The contemporary publication based analysis shows strong assertion by China. Patent studies are pointing out that China is emerging as a key player although in the US and/or European patent office it still lags behind advanced OECD countries. However, trends in these patent offices are also changing with China emerging as an important player. Some of the studies also inform us of India’s progress particularly in global publication activity. The above studies provide grounding to the present study. A drawback, however, which we find in these studies is that they are drawing a picture of nanotechnology development by examining primarily publication and patent studies. There are studies, however, that have been able to make a more informed assessment of the nanotechnology development (see for example Meyer (2007); Hullman (2007)). These studies primarily inform us of the nanotechnology development in OECD economies; the emergence of Asian countries in the nanotechnology race is not addressed in details. Strategy studies are visible that address emergence of Asian economies in nanotechnology in a more comprehensive manner. Two recent studies (Huang and Wu 2010; Shapira and Wang 2009) have examined China’s emergence and have also applied bibliometric indicators as evidence while analysing its progress in nanotechnology. The present study intends to construct a more detailed picture of performance by applying four performance indicators namely publications, patents, standards, and products/processes developed. Novelty of this paper is also in examining standard activity which we argue is an important indication of development in an emerging technology. We also posit that China and India are two big countries with the most advanced scientific capacity in the developing world. It is therefore important to look at the progress of these two countries in a frontier technology. The present study intends to contribute in these directions.
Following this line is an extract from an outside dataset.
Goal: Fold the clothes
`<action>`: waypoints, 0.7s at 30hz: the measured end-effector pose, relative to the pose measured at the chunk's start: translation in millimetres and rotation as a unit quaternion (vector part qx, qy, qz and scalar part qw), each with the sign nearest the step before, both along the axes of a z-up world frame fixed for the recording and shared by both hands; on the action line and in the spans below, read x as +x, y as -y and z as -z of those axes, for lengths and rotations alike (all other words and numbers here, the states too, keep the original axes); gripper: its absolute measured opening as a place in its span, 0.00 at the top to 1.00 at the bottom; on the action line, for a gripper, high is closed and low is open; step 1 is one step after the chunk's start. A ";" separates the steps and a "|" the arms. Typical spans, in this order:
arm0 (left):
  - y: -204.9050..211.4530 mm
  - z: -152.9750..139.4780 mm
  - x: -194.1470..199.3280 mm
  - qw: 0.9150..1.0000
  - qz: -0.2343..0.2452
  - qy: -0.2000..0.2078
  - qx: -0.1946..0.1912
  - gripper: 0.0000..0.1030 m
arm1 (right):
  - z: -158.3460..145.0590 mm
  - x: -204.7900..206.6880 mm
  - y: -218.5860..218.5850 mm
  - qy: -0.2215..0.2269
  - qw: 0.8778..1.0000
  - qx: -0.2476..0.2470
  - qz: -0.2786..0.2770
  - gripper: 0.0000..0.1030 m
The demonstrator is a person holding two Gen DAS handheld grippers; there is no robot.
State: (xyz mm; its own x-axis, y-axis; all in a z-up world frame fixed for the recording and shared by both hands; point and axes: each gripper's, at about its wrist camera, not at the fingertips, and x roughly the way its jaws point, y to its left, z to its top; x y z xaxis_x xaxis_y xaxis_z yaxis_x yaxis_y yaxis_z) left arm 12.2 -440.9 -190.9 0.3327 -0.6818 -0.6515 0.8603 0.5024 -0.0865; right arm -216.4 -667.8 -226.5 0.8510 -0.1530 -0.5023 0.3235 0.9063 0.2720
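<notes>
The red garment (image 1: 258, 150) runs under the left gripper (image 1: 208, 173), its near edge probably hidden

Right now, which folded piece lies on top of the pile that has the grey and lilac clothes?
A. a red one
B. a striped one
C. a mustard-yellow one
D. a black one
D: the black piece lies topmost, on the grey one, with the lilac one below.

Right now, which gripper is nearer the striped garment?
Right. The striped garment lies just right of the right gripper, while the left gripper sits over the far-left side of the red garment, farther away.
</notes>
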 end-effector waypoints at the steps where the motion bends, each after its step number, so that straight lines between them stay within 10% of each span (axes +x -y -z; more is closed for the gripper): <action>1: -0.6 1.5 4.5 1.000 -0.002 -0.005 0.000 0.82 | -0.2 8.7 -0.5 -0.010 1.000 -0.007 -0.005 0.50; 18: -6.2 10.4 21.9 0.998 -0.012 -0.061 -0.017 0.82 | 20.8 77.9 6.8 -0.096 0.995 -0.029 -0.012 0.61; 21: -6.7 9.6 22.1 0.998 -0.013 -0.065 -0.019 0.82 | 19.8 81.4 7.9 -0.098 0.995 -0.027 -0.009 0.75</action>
The Chinese and Indian nanotechnology initiative

Nanotechnology requires strong government stimulation for capability creation as unlike some of the other knowledge based sectors, the barriers to entry in nanotechnology is very high; as risk (return to investment) is unpredictable, technology is highly uncertain and capital intensive, requires skill manpower, and sophisticated capital instruments, etc. Moreover, nanotechnology is at an early phase of development with many applications still at the concept stage requiring much more basic research before they can be incorporated into a viable product. Thus, firms are reluctant to invest and devote R&D fund in this technology especially so in developing countries where private sector research is miniscule and investment is more towards adaptive R&D and development.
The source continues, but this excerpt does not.